Selective Adsorption of Small Hydrocarbons Using MOFs

Abstract

This application note presents a study on the selective adsorption behavior of small molecule hydrocarbons—acetylene (C₂H₂), ethylene (C₂H₄), propane (C₃H₈), and propylene (C₃H₆)—on various metal-organic framework (MOF) materials. Using AMI’s Micro 300 for high-precision static adsorption isotherms, this work highlights the potential of MOFs in non-cryogenic, energy-efficient separation of light hydrocarbons. Although dynamic breakthrough testing was not performed in this study, AMI’s BTsorb 100 system is noted as an ideal platform for future validation under flow conditions.

Introduction

In the petrochemical industry, C₂ hydrocarbons are foundational to the production of downstream products including polymers, rubbers, and specialty chemicals. However, separating these components remains difficult due to their similar boiling points and molecular sizes. Conventional cryogenic distillation is energy-intensive and cost-prohibitive.

Recent studies have demonstrated that MOF materials—due to their tunable pore size and chemically functionalized internal surfaces—offer a promising solution for energy-efficient separation of these hydrocarbons. Examples include the SIFSIX series, known for acetylene/ethylene selectivity (FIGURE 1), and flexible frameworks like sql-SIFSIX-bpe-Zn, which undergo reversible transformations in the presence of C₂H₂ (FIGURE 2). Additionally, MIL-142A, a cross-linked Fe-MOF, has shown remarkable capacity and selectivity for C₃H₈ over CH₄ under ambient conditions (FIGURE 3).

Figure 1: (a) SIFSIX-1-Cu-4C₂D₂ Structural Diagram and (b-f) C₂H₂ Adsorption and C₂H₂/C₂H₄ Separation Schematic

Figure 2: (Left) Adsorption Changes of C₂H₂ during the SC-SC Transition of the two-dimensional Flexible MOF Material sql-SIFSIX-bpe-Zn; (Right) C₂H₂/C₂H₄ Separation Ratio.

Figure 3: C1/C2/C3 Three-component Gas Separation Diagram of MIL-142A

Experimental Methods

Instruments

• AMI Micro 300: Used to collect static adsorption isotherms of gases on MOF samples at room temperature.
• AMI BTsorb 100: Identified as the intended platform for future dynamic breakthrough testing of gas mixtures under flow conditions.

Conditions

• Temperature: Ambient (~298 K)
• Pressure Range: Up to 100 kPa
• Gases Tested: C₂H₂, C₂H₄, C₃H₆, C₃H₈
• MOF Samples: Labeled MOF-1, MOF-2, and MOF-3

Results and Discussion

C₂ Hydrocarbon Adsorption

Adsorption isotherms recorded on the AMI Micro 300 revealed a distinct difference in uptake behavior between acetylene and ethylene.

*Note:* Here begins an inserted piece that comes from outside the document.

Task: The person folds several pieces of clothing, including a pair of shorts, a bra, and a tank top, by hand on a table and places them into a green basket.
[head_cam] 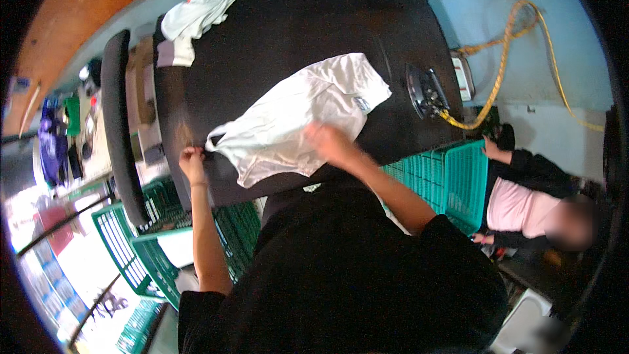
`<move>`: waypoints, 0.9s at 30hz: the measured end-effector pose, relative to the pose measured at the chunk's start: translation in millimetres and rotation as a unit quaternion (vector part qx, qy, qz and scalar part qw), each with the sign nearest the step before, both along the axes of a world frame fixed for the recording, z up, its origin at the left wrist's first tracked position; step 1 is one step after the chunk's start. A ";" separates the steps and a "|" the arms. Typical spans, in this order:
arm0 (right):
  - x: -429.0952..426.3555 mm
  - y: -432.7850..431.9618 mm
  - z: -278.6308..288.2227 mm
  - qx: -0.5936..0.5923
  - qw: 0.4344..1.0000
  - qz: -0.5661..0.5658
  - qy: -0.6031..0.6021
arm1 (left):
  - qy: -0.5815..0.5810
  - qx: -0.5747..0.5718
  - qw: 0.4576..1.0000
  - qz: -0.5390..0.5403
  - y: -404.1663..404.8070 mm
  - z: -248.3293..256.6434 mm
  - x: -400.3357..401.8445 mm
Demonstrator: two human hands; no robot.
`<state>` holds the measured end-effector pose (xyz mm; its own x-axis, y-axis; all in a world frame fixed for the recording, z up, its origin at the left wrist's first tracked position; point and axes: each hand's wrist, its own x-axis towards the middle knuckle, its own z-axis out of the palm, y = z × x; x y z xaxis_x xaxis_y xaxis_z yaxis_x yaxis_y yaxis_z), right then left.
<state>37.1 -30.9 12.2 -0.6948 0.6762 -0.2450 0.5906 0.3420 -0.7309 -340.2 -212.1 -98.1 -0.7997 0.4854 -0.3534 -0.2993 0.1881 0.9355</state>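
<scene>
A white garment (295, 108) with a small printed patch lies spread at a slant across a dark padded ironing table (319, 14). My left hand (192, 160) is at the garment's narrow left end, beside a strap-like loop; its fingers are bent together, and whether they pinch the cloth cannot be told. Over the lower right part of the garment is my right hand (327, 140), blurred, its grip unclear. To the right of the cloth an iron (425, 91) stands on the table, joined to a yellow hose.
More pale clothing (201, 14) lies at the table's back left corner. A long dark padded board (118, 123) stands at the left. Green plastic crates (115, 241) are below left. At the right, another person (526, 201) touches a green crate (464, 182). The yellow hose (501, 69) hangs by the wall.
</scene>
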 end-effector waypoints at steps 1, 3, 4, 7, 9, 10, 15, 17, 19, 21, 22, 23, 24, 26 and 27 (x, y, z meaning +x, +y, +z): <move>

For MOF-1, acetylene displayed a steep increase in adsorption between 4–6 kPa, followed by saturation (FIGURE 4). Ethylene, by contrast, showed negligible adsorption across the tested pressure range.

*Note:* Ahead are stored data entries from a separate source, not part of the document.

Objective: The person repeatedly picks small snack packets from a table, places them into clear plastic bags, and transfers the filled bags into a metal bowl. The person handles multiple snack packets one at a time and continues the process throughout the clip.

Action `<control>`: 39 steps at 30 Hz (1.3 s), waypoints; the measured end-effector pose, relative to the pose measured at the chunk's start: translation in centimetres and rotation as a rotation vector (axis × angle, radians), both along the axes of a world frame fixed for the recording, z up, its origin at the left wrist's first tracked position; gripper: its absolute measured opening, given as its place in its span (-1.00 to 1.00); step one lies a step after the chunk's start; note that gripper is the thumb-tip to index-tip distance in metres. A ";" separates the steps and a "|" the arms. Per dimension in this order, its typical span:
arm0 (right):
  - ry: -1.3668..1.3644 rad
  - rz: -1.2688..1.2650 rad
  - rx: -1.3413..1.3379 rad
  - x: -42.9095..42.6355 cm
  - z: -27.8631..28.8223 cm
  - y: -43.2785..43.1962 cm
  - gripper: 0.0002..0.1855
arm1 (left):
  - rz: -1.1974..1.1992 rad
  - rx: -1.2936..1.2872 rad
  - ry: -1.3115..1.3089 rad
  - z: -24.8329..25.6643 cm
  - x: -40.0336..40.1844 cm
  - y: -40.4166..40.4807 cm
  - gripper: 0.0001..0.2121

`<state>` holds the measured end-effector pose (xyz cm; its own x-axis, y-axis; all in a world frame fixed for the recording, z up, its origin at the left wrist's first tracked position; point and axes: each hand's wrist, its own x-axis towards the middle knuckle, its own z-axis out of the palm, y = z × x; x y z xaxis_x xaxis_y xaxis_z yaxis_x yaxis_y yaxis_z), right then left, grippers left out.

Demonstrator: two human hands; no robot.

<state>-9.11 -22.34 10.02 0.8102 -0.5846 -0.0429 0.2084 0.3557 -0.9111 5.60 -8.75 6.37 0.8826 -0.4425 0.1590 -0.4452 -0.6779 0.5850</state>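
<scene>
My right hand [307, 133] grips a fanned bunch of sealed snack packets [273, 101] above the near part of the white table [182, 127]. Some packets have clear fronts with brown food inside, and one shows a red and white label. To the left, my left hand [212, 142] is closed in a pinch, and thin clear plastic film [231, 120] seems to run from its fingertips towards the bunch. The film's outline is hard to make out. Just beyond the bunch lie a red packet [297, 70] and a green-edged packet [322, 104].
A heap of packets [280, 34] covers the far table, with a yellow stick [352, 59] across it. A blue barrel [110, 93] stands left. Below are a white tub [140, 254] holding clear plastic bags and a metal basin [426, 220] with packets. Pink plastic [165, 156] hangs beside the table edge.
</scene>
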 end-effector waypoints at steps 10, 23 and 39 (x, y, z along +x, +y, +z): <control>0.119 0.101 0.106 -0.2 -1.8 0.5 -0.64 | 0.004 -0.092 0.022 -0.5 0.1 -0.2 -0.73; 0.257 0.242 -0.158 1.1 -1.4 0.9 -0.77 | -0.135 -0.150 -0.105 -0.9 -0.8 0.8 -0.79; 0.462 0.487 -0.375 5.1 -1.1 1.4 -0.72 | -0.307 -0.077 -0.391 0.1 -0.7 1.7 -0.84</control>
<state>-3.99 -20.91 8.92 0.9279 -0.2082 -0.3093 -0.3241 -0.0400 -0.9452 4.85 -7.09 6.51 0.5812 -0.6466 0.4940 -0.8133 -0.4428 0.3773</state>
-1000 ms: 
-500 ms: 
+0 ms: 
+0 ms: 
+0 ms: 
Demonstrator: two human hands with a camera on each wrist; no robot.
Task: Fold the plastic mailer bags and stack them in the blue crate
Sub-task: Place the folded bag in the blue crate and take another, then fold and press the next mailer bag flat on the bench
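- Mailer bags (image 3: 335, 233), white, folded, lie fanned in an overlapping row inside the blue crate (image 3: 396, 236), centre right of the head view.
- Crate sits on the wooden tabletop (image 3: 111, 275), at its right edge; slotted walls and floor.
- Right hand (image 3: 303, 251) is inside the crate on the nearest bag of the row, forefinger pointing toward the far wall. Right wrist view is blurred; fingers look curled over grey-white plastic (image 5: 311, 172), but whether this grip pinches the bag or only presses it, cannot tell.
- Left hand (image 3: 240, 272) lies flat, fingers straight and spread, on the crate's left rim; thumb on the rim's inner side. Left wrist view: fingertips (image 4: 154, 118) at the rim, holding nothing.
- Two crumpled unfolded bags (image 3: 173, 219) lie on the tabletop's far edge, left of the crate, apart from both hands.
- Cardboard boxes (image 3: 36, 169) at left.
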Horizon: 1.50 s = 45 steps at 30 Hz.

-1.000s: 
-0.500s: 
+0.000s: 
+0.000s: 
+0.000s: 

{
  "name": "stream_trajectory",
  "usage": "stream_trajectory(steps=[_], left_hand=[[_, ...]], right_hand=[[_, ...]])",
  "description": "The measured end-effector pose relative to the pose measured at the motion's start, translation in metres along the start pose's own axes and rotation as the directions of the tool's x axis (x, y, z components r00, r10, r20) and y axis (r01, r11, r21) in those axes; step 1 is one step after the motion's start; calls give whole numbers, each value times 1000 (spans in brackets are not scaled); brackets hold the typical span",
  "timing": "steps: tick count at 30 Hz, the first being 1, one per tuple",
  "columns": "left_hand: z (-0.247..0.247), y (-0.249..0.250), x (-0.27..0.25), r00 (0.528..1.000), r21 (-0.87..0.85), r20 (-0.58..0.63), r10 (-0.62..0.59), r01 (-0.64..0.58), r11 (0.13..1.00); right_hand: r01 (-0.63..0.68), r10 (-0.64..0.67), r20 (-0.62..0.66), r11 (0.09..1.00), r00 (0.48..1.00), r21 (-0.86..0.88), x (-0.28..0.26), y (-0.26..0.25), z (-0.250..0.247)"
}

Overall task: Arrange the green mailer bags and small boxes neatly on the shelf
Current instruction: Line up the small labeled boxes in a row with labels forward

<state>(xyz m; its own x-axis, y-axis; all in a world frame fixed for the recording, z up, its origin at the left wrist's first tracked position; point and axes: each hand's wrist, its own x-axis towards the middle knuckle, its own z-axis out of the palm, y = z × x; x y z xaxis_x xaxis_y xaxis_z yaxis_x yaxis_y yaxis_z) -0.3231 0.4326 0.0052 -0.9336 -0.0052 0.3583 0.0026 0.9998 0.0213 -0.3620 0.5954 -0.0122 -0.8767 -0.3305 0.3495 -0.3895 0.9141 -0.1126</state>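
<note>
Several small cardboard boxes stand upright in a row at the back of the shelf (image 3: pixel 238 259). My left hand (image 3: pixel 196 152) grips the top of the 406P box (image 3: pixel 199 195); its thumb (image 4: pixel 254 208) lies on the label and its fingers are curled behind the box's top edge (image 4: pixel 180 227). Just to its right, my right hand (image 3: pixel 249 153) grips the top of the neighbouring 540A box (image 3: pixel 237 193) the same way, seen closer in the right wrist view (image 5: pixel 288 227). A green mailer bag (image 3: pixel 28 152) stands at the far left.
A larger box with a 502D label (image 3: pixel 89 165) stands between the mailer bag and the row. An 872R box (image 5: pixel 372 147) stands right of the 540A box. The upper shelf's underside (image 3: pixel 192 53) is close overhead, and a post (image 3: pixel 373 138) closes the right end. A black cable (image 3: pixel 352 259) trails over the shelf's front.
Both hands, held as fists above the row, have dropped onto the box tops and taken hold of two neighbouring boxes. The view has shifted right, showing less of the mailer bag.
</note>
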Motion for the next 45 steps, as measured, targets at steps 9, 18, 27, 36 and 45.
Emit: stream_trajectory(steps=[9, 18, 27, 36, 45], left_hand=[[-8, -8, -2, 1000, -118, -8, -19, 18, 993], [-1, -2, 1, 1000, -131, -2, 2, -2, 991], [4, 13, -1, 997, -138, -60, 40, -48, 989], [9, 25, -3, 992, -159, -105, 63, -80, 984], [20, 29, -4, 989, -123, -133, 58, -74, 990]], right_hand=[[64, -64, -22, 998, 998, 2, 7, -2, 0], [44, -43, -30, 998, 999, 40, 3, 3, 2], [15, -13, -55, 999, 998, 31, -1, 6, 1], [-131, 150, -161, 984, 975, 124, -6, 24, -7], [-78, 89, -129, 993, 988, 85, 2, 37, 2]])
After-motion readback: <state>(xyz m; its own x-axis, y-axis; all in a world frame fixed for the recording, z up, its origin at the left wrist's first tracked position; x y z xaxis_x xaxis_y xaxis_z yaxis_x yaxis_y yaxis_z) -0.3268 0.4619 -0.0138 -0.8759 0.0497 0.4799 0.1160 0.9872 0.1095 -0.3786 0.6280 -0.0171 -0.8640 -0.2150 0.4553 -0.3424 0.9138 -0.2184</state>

Figure 4: Adsorption Isotherm on Micro 300

These results are consistent with the known affinity of fluorinated MOFs for triple-bonded hydrocarbons, likely due to π-H interactions with exposed SiF₆²⁻ groups.

C₃ Hydrocarbon Selectivity

Further experiments evaluated the adsorption of propane and propylene on MOF-2 and MOF-3. Both materials exhibited strong uptake of propylene while showing no detectable adsorption of propane (FIGURE 5). The clear selectivity suggests that steric effects and kinetic diameter differences influence uptake behavior.

Figure 5: Adsorption Isotherm on Micro 300 of MOF 2 and 3

Note on Dynamic Testing

Although dynamic breakthrough testing was not conducted as part of this study, the AMI BTsorb 100 is designed for such evaluations and remains a valuable tool for future studies aimed at simulating industrial gas separation scenarios.

Applications

These findings indicate that:

• MOF-1 is suited for trace acetylene removal from ethylene streams in polymer production.
• MOF-2 and MOF-3 can selectively capture propylene, ideal for propylene recovery or purification from LPG mixtures.

By pairing AMI’s Micro 300 for equilibrium data and the BTsorb 100 for future dynamic testing, researchers can comprehensively assess adsorbent materials for industrial gas separation applications.

Conclusion

This study underscores the promise of MOF-based adsorbents for targeted separation of light hydrocarbons at ambient conditions. While this work focused on static adsorption behavior, AMI’s suite of instruments—especially the Micro 300 and BTsorb 100—provides a scalable, versatile platform for future full-cycle evaluation from material screening to process development.